§ YOUR GOAL:
Go through the lines below and repeat each one exactly, skipping pictures.

****************

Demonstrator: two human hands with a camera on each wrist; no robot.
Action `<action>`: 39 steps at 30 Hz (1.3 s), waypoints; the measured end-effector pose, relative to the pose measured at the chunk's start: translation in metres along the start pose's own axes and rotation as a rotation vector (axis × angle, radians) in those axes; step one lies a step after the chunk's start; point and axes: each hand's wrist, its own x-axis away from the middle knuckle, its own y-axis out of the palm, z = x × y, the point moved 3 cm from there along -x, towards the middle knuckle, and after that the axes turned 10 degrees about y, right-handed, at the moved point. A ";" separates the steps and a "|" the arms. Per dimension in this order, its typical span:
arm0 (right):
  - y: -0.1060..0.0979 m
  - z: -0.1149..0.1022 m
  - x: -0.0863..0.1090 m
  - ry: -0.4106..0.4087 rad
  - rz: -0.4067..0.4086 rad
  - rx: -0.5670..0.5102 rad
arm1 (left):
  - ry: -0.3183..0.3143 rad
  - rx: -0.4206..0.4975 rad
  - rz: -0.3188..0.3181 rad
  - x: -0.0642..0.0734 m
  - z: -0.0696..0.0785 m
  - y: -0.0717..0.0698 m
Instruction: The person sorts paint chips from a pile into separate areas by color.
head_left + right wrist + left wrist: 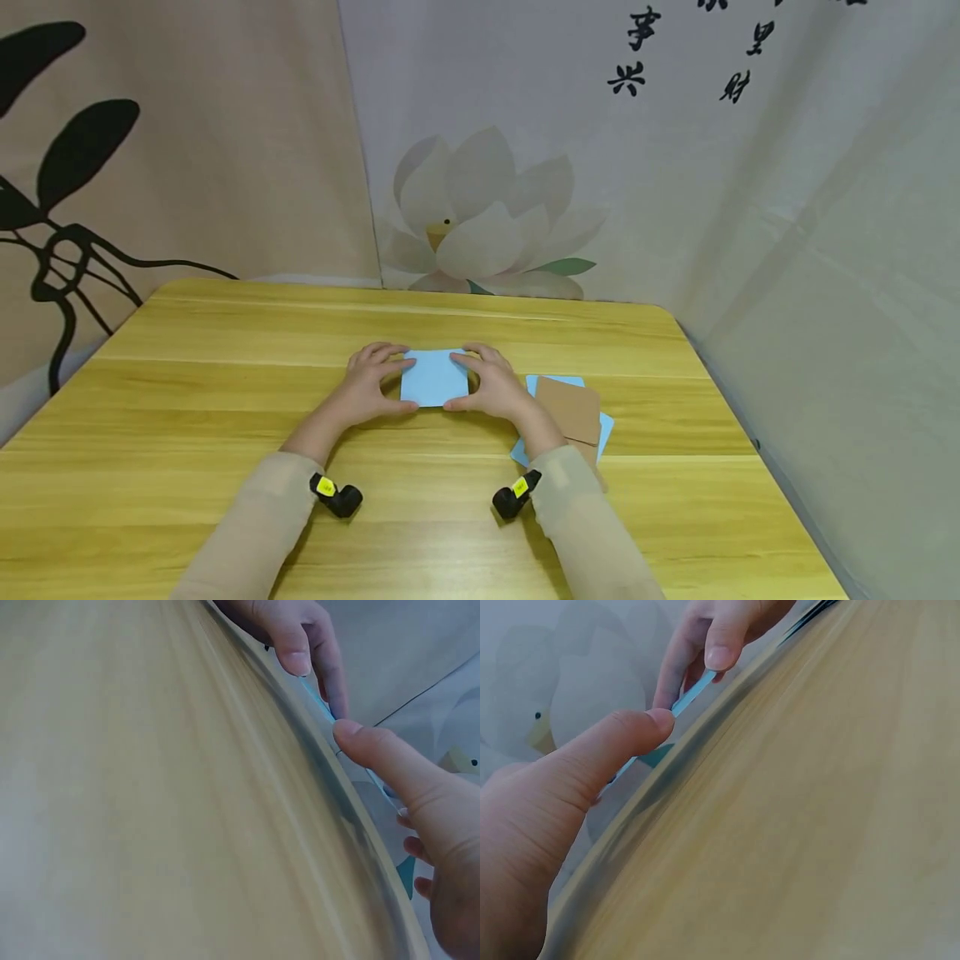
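A light blue paper card (433, 379) is held between both hands near the middle of the table, its broad face toward the head camera. My left hand (367, 385) pinches its left side, thumb at the lower corner and fingers along the upper one. On the opposite side my right hand (491, 385) grips it the same way. Seen nearly edge-on in the left wrist view, the blue card (694, 691) is a thin strip between the two thumbs. The right wrist view also gives only a thin edge of the card (316, 697), raised above the tabletop.
Right of the hands lies a loose pile of brown cards (568, 408) and blue cards (606, 429), partly hidden by the right forearm. The wooden table (225, 400) ends at a printed curtain (495, 217) behind. Each wrist carries a small black camera.
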 end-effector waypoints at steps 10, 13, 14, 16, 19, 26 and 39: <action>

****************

§ RESULT BELOW:
Demonstrator: two human hands with a camera on each wrist; no robot.
Action `<action>`: 39 steps at 30 Hz (1.3 s), waypoints; the measured end-effector pose, relative to the pose measured at the chunk's start: translation in metres along the start pose's own axes and rotation as a rotation vector (axis × angle, radians) in those axes; step one lies a step after the chunk's start; point and axes: each hand's wrist, its own x-axis away from the middle knuckle, its own y-axis out of the palm, z = x × y, the point moved 3 cm from there along -x, towards the middle knuckle, and after that the axes turned 10 degrees about y, right-handed, at the moved point. A ";" separates the steps and a "|" the arms. Per dimension in this order, its typical span:
arm0 (right):
  - y: -0.1060..0.0979 m
  - z: -0.1149..0.1022 m
  - x: -0.0863..0.1090 m
  - ry: -0.4106..0.4087 rad
  - rz: -0.4067..0.4086 rad
  - rx: -0.5670..0.5102 rad
arm1 (left):
  - ry: -0.3183..0.3143 rad
  - rx: -0.4206..0.4975 rad
  - rz: -0.3188..0.3181 rad
  - x: -0.0642..0.0734 m
  - z: -0.0696..0.0785 m
  - y: -0.0717..0.0698 m
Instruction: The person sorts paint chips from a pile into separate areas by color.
head_left + right wrist + left wrist: 
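A light blue paper card (433, 379) is held between both hands near the middle of the table, its broad face toward the head camera. My left hand (367, 385) pinches its left side, thumb at the lower corner and fingers along the upper one. On the opposite side my right hand (491, 385) grips it the same way. Seen nearly edge-on in the left wrist view, the blue card (694, 691) is a thin strip between the two thumbs. The right wrist view also gives only a thin edge of the card (316, 697), raised above the tabletop.
Right of the hands lies a loose pile of brown cards (568, 408) and blue cards (606, 429), partly hidden by the right forearm. The wooden table (225, 400) ends at a printed curtain (495, 217) behind. Each wrist carries a small black camera.
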 end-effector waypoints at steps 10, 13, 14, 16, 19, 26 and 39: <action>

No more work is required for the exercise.